» Problem requirements: The word "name" occurs in some of the lines below; copy each of those lines.

Start of Block

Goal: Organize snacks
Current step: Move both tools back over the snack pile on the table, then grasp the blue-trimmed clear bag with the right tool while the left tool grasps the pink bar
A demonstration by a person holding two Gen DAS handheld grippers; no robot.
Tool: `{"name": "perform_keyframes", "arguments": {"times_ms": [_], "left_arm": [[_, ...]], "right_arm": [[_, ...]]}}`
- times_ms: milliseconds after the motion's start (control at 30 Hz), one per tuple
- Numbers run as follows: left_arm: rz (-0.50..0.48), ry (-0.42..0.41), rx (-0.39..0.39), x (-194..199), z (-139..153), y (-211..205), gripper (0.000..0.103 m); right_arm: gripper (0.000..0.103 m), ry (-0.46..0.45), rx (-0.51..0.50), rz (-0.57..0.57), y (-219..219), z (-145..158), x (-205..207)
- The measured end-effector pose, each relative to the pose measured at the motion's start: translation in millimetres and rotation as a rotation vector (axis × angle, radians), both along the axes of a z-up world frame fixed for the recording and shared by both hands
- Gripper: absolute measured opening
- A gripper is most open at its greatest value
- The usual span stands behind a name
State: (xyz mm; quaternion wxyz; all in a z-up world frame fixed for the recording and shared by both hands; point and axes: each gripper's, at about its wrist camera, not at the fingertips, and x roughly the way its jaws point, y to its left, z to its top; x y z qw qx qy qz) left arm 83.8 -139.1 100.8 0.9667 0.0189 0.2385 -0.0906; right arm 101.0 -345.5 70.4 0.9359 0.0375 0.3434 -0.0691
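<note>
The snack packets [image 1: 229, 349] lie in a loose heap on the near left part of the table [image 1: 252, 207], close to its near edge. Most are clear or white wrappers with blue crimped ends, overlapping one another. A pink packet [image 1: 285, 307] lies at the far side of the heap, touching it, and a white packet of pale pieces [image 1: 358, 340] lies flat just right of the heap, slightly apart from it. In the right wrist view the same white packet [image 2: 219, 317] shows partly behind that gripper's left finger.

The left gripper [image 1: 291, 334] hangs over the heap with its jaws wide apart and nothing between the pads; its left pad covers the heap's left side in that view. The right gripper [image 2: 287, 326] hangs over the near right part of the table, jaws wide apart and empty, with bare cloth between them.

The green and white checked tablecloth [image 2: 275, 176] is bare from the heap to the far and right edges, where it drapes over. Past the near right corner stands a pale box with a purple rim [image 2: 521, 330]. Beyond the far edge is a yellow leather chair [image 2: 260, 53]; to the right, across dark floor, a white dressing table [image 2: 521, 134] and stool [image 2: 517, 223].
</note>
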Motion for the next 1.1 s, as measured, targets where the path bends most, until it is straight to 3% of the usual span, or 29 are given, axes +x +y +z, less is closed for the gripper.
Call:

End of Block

» Exercise response:
Tool: `{"name": "perform_keyframes", "arguments": {"times_ms": [_], "left_arm": [[_, ...]], "right_arm": [[_, ...]]}}`
- The usual span stands behind a name

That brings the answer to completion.